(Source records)
■ ■ ■ ■ ■
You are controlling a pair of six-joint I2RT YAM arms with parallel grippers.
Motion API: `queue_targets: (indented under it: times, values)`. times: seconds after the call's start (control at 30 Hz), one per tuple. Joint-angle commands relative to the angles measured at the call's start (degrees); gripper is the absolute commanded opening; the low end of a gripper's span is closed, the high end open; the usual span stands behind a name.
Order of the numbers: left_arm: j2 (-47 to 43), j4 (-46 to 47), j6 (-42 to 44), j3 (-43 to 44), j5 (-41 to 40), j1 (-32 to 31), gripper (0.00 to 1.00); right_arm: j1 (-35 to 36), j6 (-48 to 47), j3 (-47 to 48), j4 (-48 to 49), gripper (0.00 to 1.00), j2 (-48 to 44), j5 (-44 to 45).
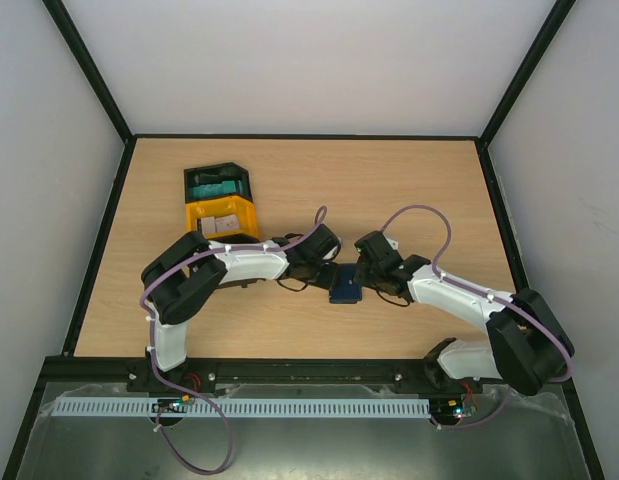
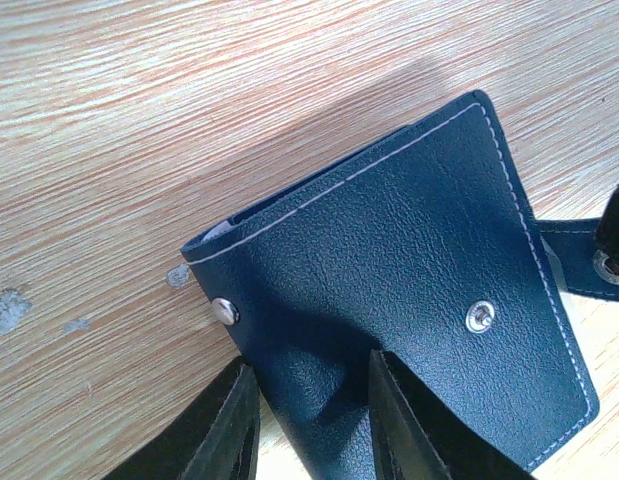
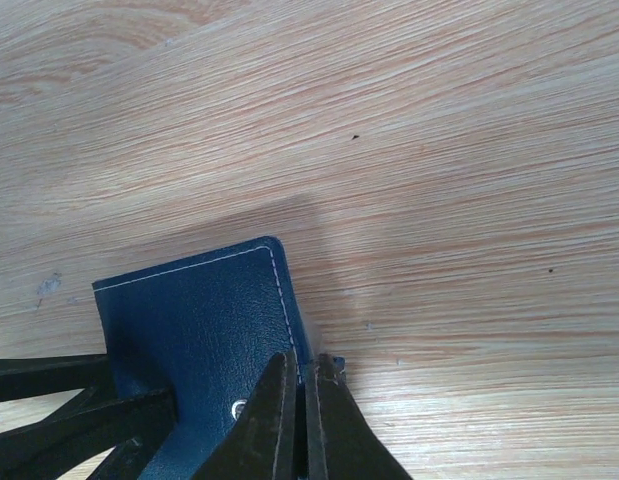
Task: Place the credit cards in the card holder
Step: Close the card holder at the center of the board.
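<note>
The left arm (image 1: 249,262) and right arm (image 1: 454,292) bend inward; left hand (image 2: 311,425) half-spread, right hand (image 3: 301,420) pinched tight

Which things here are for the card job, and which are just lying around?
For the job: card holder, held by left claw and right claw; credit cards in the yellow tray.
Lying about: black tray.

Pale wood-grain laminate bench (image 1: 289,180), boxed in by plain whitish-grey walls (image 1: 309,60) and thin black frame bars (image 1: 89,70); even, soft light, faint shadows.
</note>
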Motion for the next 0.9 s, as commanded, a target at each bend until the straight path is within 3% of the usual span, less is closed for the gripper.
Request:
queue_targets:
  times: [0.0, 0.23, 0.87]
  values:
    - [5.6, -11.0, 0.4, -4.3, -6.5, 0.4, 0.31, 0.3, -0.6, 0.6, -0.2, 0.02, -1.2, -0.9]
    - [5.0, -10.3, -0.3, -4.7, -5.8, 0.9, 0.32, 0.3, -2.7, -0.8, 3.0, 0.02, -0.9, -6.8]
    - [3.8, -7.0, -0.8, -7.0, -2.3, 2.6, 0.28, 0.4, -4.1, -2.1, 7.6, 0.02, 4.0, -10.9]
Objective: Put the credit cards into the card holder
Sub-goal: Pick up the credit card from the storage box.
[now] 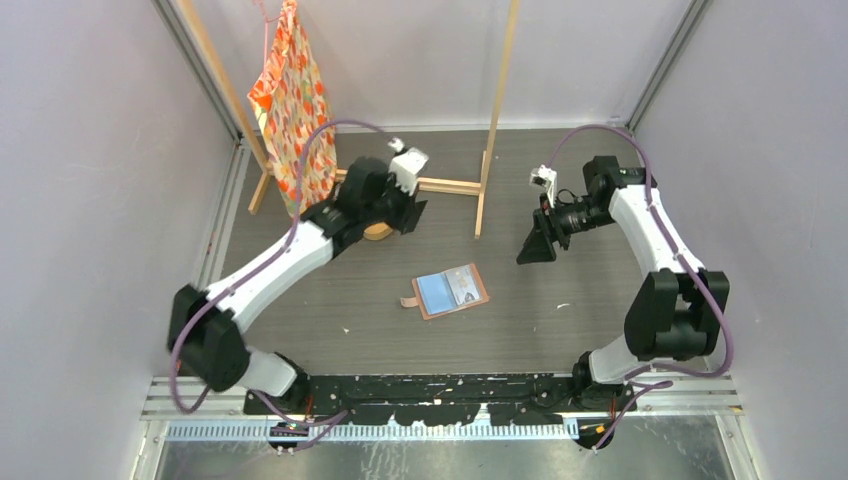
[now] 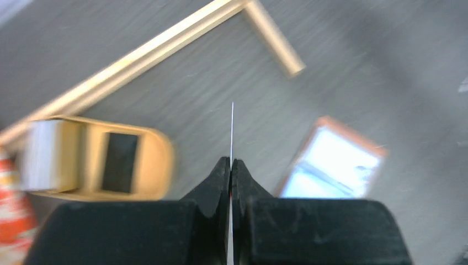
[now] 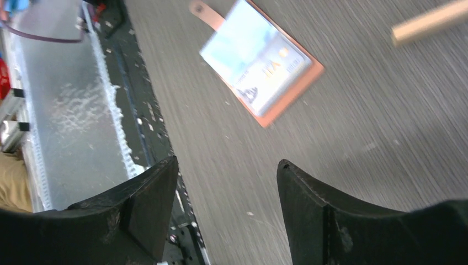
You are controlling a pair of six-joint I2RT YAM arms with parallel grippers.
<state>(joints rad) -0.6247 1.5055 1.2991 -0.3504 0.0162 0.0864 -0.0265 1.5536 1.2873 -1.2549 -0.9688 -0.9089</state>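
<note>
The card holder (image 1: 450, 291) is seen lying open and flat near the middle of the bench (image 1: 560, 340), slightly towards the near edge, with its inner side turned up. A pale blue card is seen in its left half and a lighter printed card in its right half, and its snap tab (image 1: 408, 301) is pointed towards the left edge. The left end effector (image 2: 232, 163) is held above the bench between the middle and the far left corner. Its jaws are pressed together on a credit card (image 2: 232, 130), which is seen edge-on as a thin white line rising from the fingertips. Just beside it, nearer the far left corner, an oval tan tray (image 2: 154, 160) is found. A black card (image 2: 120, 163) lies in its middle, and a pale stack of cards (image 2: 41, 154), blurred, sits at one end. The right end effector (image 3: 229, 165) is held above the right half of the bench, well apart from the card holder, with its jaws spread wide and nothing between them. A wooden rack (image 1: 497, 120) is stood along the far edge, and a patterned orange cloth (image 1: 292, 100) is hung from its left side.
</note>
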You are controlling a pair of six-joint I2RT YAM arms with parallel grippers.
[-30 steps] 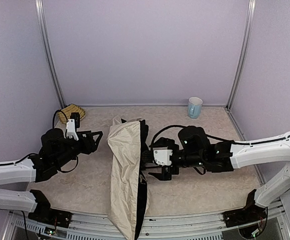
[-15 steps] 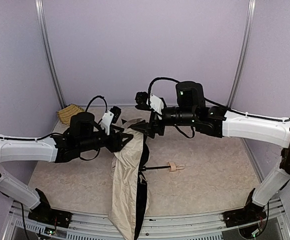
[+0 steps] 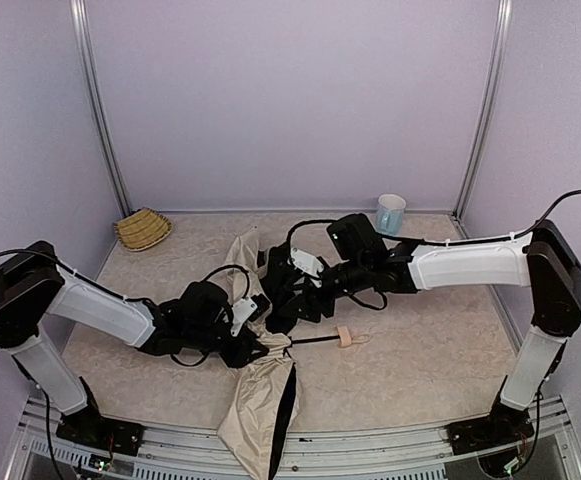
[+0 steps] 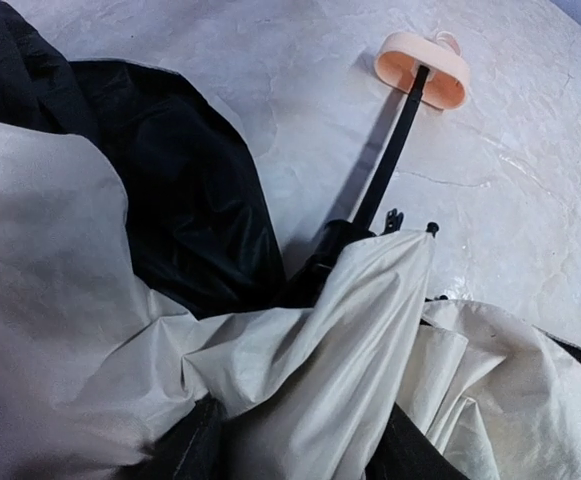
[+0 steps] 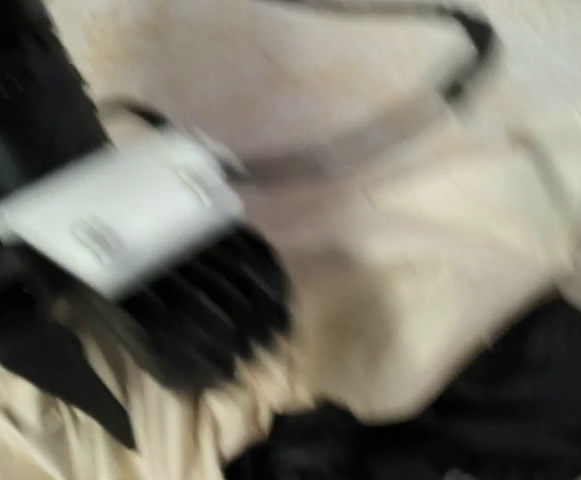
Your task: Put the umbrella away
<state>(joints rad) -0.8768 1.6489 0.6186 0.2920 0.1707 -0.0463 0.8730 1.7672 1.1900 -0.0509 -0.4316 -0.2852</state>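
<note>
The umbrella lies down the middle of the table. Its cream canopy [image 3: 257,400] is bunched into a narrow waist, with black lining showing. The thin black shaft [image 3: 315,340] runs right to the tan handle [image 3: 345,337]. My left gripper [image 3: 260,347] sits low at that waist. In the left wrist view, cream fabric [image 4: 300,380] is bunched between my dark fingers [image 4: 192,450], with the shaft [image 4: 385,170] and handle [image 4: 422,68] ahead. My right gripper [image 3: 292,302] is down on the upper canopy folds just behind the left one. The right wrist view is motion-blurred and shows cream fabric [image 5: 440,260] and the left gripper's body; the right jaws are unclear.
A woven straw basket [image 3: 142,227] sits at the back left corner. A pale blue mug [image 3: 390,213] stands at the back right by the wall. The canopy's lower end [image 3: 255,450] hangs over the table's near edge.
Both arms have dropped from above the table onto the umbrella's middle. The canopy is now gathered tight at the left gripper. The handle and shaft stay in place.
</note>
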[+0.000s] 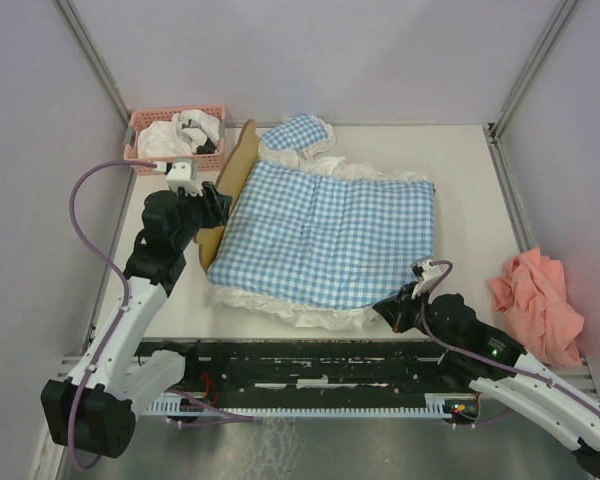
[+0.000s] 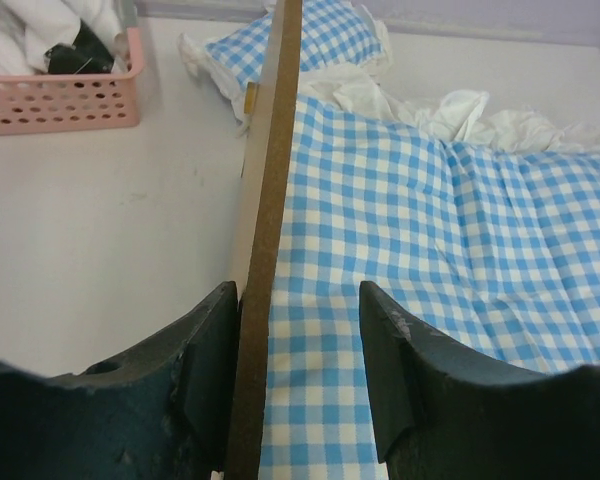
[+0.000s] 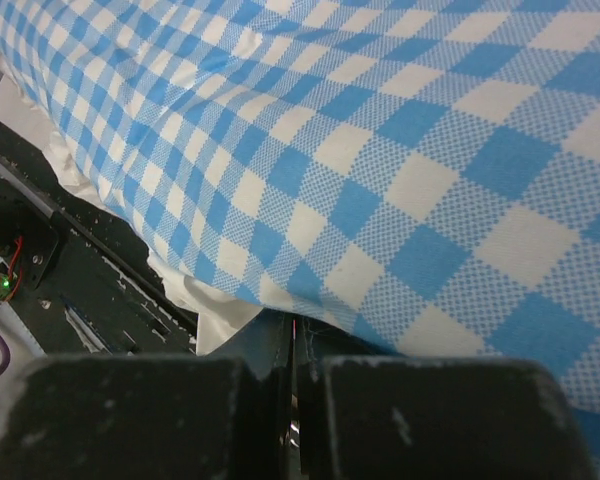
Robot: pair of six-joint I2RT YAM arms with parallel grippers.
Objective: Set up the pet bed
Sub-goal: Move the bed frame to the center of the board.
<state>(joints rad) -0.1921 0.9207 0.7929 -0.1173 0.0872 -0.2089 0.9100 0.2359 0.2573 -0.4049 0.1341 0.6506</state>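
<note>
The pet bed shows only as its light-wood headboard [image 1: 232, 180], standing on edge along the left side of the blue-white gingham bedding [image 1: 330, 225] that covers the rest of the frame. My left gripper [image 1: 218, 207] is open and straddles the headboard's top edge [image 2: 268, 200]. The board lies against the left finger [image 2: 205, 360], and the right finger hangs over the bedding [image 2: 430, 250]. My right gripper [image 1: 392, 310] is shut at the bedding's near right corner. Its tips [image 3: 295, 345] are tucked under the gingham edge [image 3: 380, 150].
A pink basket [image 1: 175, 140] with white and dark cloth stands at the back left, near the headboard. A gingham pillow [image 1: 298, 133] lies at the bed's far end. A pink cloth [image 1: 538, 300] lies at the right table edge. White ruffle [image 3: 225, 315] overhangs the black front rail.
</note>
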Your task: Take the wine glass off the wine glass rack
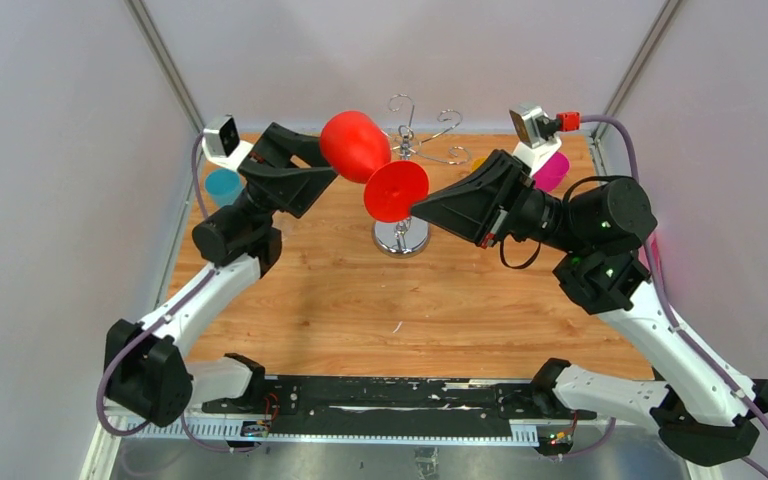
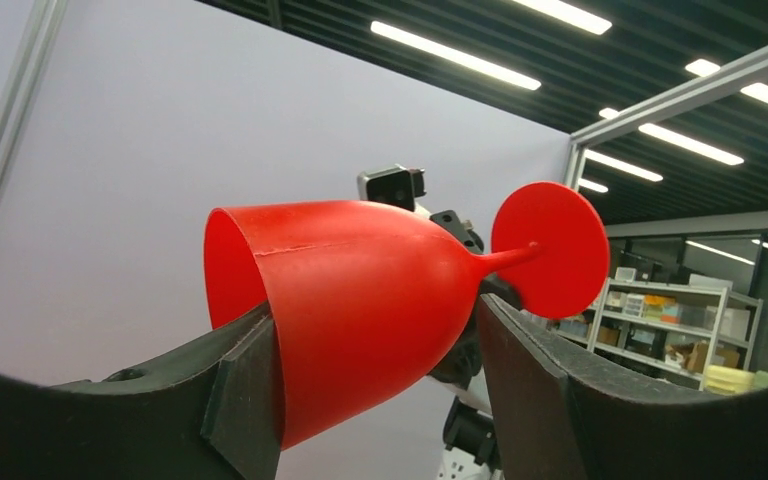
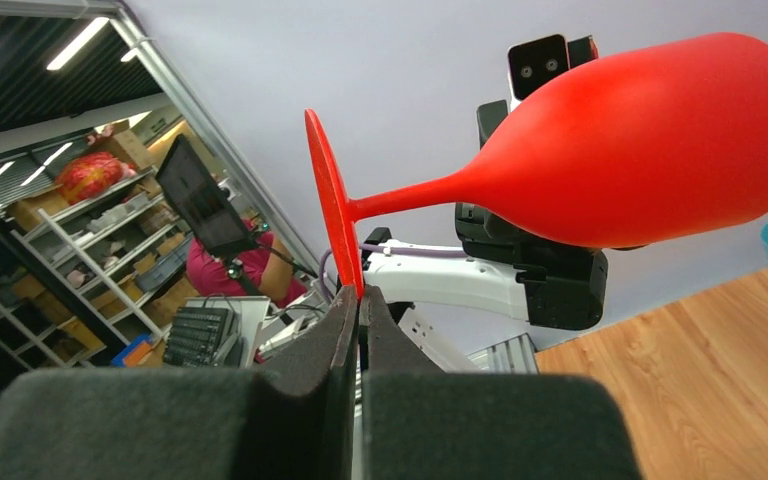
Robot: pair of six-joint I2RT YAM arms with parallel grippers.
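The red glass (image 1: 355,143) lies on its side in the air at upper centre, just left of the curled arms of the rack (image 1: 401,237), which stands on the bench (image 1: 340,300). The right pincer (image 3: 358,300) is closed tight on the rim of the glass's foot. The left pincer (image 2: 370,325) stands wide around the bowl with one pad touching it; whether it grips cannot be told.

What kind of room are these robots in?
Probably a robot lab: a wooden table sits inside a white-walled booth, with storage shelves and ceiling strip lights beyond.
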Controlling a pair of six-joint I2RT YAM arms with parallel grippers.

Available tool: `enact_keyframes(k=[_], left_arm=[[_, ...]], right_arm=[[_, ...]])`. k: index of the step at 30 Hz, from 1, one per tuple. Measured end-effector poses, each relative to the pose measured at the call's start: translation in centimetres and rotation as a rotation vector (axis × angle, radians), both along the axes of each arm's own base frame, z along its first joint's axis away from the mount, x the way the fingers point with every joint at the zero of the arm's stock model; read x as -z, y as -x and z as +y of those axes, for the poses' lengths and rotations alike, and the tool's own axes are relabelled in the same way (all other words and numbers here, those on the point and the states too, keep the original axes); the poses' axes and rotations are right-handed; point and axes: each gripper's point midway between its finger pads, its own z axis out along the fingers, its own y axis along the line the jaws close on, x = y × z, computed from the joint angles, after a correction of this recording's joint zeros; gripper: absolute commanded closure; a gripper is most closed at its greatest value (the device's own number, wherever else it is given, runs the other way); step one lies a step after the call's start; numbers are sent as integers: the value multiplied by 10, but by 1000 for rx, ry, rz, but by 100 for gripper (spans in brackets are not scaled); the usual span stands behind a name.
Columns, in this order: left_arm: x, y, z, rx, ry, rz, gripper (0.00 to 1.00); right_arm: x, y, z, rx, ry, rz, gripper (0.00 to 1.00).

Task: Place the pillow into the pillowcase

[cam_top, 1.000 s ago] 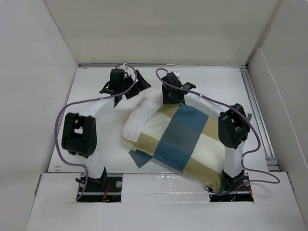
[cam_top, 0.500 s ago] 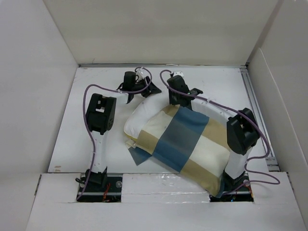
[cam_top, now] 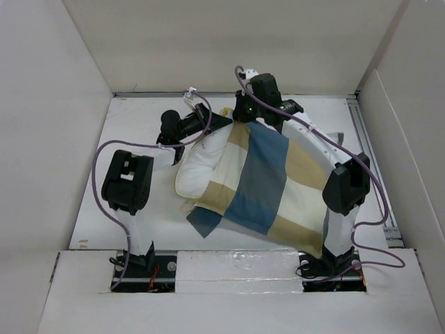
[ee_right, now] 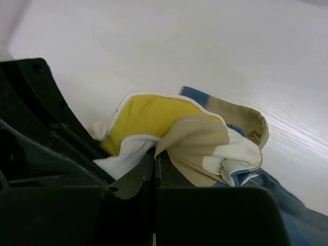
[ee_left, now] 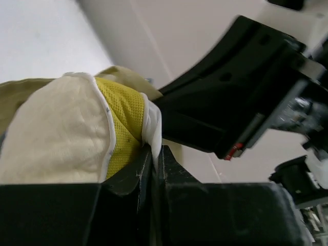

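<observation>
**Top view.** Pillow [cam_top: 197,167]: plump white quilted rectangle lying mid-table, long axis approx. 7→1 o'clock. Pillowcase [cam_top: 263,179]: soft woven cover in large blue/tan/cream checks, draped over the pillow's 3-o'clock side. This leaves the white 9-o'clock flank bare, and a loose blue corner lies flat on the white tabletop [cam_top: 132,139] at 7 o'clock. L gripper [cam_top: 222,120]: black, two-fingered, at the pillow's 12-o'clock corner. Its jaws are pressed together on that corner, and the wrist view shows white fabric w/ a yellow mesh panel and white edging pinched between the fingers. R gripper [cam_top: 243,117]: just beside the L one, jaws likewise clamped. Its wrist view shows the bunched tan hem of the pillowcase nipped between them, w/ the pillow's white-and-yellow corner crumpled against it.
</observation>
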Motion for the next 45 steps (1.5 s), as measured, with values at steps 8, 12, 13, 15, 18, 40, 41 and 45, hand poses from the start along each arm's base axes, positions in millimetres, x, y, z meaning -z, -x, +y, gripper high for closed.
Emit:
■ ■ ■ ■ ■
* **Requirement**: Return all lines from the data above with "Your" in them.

* **Exercise result**:
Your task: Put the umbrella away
Your task: Take the wine glass off the wine glass rack

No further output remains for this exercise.